The sun is beginning to sink toward the horizon as we ride back through the marsh toward Ewell. I stop by the roadside to frame a few sunset shots, using the marsh guts as leading lines into the endless expanse of Spartina (salt grass). Even in the mid-autumn, the wetland mosquitoes are out in full force, a veritable flight squadron of them lunging greedily for my face and hands as I try to create composites with the tripod (it's hard to blot out lens flare with your fingers when arthropods are trying to eat them!). We beat a hasty retreat into town and back to Susan's; before heading indoors, I pause to photograph the sunset colors developing in the clouds over the bay. Lovely view, indeed.
In the house, Susan steps out of the kitchen to greet us warmly. We head upstairs to clean up while she prepares dinner; the smell of grilled seafood emanating throughout the house is inebriating. Coming back down the steps, we sit for awhile on the covered porch, watching the marsh birds and the sunset through our binoculars. Susan starts us off with dinner rolls and butter, followed by our plates of mashed potatoes, grilled asparagus, and homemade crab cakes - massive mounds with great, gleaming lumps of meat, pan-seared to perfection. Jane and I agree instantly (and we are no strangers to the culinary delights of Baltimore or the Eastern Shore) that it is the best crab cake we have ever eaten. For dessert, we are treated to Maryland's official state dessert, the classic Smith Island cake - a dozen ultra-thin layers, alternating between gleaming, moist, velvet-like cake, and decadent chocolate frosting. Later in the trip, we are treated to a variety of Smith Island cakes and flavors and such as vanilla, pineapple, and peanut butter, but for Jane and me, Susan's rendition (which she prepared for former Governor O'Malley at a banquet years prior) is unbeatable. It is a watershed moment for us.

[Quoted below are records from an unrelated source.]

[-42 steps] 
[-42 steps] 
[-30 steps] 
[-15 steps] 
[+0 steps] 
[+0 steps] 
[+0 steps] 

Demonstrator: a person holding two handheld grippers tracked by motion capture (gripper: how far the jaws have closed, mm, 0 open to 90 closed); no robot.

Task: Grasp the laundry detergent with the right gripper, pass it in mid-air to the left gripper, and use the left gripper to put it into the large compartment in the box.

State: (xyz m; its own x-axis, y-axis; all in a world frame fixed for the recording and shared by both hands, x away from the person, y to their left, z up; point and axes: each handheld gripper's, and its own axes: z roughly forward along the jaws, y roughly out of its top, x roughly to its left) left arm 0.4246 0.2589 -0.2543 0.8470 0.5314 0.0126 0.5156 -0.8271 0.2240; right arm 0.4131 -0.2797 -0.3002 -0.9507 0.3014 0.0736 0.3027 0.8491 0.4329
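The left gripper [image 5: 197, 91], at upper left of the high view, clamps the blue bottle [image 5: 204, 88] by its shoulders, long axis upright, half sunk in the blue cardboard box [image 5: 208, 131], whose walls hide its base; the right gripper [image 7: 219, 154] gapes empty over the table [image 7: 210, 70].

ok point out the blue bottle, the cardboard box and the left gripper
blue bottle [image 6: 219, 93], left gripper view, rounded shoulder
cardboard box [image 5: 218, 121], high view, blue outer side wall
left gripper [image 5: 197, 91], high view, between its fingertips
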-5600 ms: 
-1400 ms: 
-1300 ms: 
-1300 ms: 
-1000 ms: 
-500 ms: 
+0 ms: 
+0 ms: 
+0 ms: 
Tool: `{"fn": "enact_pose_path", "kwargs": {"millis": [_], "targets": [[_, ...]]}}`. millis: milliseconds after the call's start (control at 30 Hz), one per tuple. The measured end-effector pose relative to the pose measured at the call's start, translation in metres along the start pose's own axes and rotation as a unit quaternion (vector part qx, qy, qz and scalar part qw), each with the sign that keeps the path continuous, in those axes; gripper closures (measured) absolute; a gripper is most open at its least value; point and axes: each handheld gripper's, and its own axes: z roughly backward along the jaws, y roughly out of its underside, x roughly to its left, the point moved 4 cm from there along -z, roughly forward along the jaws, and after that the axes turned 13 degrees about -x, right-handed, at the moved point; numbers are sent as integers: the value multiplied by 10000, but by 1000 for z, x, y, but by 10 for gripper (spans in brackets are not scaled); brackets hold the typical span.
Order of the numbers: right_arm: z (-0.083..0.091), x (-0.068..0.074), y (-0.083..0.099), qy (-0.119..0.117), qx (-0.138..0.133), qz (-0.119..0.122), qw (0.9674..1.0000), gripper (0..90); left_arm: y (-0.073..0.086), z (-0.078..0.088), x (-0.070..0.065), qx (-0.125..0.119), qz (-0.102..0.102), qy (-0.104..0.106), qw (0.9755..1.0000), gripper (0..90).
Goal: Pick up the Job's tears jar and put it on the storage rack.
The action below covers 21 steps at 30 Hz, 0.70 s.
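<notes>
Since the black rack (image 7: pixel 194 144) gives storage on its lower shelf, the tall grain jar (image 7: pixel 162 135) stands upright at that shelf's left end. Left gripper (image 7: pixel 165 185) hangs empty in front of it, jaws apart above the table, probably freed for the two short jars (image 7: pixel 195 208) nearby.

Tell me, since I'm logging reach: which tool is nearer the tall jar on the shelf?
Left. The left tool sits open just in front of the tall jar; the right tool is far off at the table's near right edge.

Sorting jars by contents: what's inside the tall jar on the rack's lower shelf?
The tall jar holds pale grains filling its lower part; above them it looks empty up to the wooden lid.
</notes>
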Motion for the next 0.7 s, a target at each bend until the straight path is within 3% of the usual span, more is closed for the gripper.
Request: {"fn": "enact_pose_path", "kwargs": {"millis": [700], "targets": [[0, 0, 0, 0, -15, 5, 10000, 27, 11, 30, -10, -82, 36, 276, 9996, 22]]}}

After dinner, Susan sits and chats with us for a bit about Smith Island and its history. Her family, the Evanses, had no small part in this history, as they go back thirteen generations to the island's earliest colonists in the late 1600s. The population of the island, which was never large, peaked at under a thousand people in the early 20th century, when tourism was booming, American towns were growing, and the Bay and its watersheds were relatively clean and bountiful. Today, there are roughly 200 full-time inhabitants (and falling) and the population is aging. Most households are still lead by watermen, whose lives and livelihoods are inextricably bound to their boats, the seasons, and the struggling health of the Bay. Increasingly, though, there are more families like Susan's, whose occupations and trades are tied closely to the mainland; or mainland snowbirds who own property on the island, and bring their families here to vacation in temperate months, but never truly integrate into the web of island society. The children, what few of them there are, commute to school on the morning ferry, and almost invariably leave in adulthood for wider horizons. The dreary winter months, when the watermen in their workboats are away oystering for weeks at a time, and the entire Bay becomes locked with ice, can be profoundly isolating for the remaining islanders. And the Chesapeake Bay, still in the throes of its ten-thousand-year birth from the Susquehanna River Valley of the last ice age, accelerated more than ever by rising sea levels from anthropogenic climate change, continues to mount a steady assault on the land. Every year, several acres of the island are washed into the Bay; by the end of this century, Rhodes Point and most of Ewell will no longer exist - if its inhabitants haven't long since fled from the coming onslaught of Atlantic hurricanes and tidal flooding. Smith Island's way of life - in one sense, the oldest, most American way of all - is slowly but surely disappearing into the sea.
Heartbreaking as it is, Jane and I are just glad to spend two evenings here, to have been born early enough to explore the island and meet its community, if only briefly. Susan leaves us with tea, snacks, and the entire house to ourselves (she is staying with her father, she explains, whose health has recently deteriorated). Before she leaves, she sets out the tandem kayak and paddling gear, and gives us a map of the island's waterways for our adventures the next day. We lounge around in the living room, watching the better part of a Harry Potter movie while sipping on tea, before retiring for the night.